Aunque muchos de los invitados se quedaron durante toda la semana de festividades nupciales, Jesús, con los recién elegidos discípulos-apóstoles—Santiago, Juan, Andrés, Pedro, Felipe y Natanael– partieron muy de mañana para Capernaum, alejándose sin despedirse de nadie. La familia de Jesús y todos sus amigos en Caná estaban muy afligidos por la repentina desaparición de Jesús, y Judá, su hermano menor, salió en su busca. Jesús y sus apóstoles fueron directamente a la casa de Zebedeo en Betsaida. Durante este viaje habló Jesús de muchas cosas de importancia para el reino venidero con sus asociados recién elegidos y les advirtió especialmente que no mencionaran la conversión del agua en vino. También les advirtió que evitaran las ciudades de Séforis y Tiberias en su trabajo futuro.

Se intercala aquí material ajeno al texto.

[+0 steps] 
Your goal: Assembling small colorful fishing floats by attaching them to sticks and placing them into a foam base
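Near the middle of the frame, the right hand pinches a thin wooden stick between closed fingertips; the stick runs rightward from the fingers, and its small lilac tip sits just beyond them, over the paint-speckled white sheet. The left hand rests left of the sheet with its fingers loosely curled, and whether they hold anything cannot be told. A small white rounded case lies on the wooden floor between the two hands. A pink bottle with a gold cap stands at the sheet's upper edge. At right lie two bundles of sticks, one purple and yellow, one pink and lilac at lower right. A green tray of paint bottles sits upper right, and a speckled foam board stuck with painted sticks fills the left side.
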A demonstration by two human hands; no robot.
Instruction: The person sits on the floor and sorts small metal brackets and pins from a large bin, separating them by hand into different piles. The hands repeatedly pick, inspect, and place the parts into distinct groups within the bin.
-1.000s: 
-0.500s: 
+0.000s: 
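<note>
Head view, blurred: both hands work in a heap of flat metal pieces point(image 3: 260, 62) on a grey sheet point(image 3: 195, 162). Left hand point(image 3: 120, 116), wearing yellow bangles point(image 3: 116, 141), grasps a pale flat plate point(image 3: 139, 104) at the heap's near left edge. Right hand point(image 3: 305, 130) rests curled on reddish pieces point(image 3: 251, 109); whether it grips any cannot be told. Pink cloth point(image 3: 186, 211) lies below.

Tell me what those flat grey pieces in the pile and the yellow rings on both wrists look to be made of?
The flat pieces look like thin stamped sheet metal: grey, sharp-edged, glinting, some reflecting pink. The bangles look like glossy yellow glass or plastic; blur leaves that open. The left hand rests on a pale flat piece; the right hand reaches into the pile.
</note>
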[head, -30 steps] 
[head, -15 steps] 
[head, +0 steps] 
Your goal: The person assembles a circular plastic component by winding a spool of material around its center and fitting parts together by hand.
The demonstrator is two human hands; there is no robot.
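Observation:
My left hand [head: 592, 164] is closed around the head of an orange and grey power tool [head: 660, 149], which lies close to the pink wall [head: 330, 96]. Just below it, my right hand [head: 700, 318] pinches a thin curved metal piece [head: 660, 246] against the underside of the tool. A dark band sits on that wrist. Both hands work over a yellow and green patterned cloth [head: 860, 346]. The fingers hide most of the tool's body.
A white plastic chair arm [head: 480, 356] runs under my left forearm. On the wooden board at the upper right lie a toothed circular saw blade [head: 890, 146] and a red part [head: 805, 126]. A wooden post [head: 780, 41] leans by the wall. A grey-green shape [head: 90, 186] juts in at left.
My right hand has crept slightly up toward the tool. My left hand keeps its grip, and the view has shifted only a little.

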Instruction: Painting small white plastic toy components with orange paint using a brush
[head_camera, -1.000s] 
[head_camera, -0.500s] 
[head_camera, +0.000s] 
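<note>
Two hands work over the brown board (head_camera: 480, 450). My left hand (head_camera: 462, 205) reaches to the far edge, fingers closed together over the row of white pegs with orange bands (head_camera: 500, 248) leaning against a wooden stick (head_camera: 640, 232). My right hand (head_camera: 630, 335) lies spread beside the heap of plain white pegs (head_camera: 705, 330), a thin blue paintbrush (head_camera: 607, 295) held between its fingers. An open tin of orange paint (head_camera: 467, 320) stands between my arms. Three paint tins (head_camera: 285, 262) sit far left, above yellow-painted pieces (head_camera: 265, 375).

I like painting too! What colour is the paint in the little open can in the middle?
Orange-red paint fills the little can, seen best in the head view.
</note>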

Esa noche después de la cena, en ésta, la casa de Zebedeo y Salomé, se celebró una de las conferencias más importantes de toda la carrera terrenal de Jesús. En esta reunión sólo estuvieron presentes los seis apóstoles; Judá llegó en el momento en que estaban por separarse. Estos seis hombres elegidos habían venido desde Caná a Betsaida con Jesús, caminando como sobre nubes. Estaban pletóricos de esperanza y conmovidos con la idea de haber sido seleccionados para ser los asociados íntimos del Hijo del Hombre. Pero cuando Jesús les aclaró quién era él y cuál habría de ser su misión en la tierra y cómo acabaría tal vez, se quedaron pasmados. No podían entender lo que les estaba diciendo. Se quedaron mudos; aun Pedro estaba anonadado de manera indescriptible. Sólo Andrés, el pensador profundo, se atrevió a replicar a las palabras que Jesús había pronunciado a la manera de consejo. Cuando percibió Jesús que ellos no comprendían su mensaje, cuando vio que sus ideas sobre el Mesías judío estaban completamente cristalizadas, los mandó a descansar mientras caminaba conversando con su hermano Judá. Antes de despedirse Judá de Jesús, le dijo con gran sentimiento: «Mi padre-hermano, nunca te he comprendido. No sé de cierto si eres lo que mi madre nos ha enseñado, y no comprendo plenamente el reino venidero, pero sé de seguro que eres un poderoso hombre de Dios. He oído la voz en el Jordán, y creo en ti, no importa quien eres tú». Y cuando hubo hablado, se marchó, yéndose a su casa en Magdala.
Esa noche Jesús no durmió. Envuelto en su manta, permaneció sentado junto a la orilla del lago, pensando, pensando hasta el alba del día siguiente. Después de las largas horas de esa noche de meditación Jesús llegó a entender claramente que jamás conseguiría que sus discípulos lo vieran de otra manera que como el Mesías por mucho tiempo esperado. Finalmente reconoció que no había otro camino para lanzar su mensaje del reino que no fuera el del cumplimiento de la predicción de Juan, y de aquel que estaban esperando los judíos. Después de todo, aunque no era él el Mesías de tipo davídico, era en verdad el cumplimiento de las profecías de los visionarios más espiritualmente dispuestos de antaño. No volvió pues a negar por completo que fuera el Mesías. Decidió dejar la resolución final de esta complicada situación a la voluntad del Padre.
A la mañana siguiente Jesús se reunió con sus amigos para desayunar, pero forma-ban un grupo melancólico. Conversó con ellos y al final del desayuno los reunió en torno suyo y les dijo: «Es la voluntad de mi Padre que nos quedemos por aquí durante una temporada. Vosotros habéis oído a Juan decir que había venido para preparar el camino para el reino; por lo tanto nos corresponde a nosotros aguardar que Juan termine su predicación. Cuando el precursor del Hijo del Hombre haya terminado su obra, comenzaremos nosotros a proclamar la buena nueva del reino». Mandó pues a sus apóstoles a que regresaran junto a sus redes de pesca mientras él se preparaba para ir con Zebedeo al taller, prometiendo verles al día siguiente en la sinagoga, donde hablaría, y dándoles cita para conferenciar con ellos ese sábado por la tarde.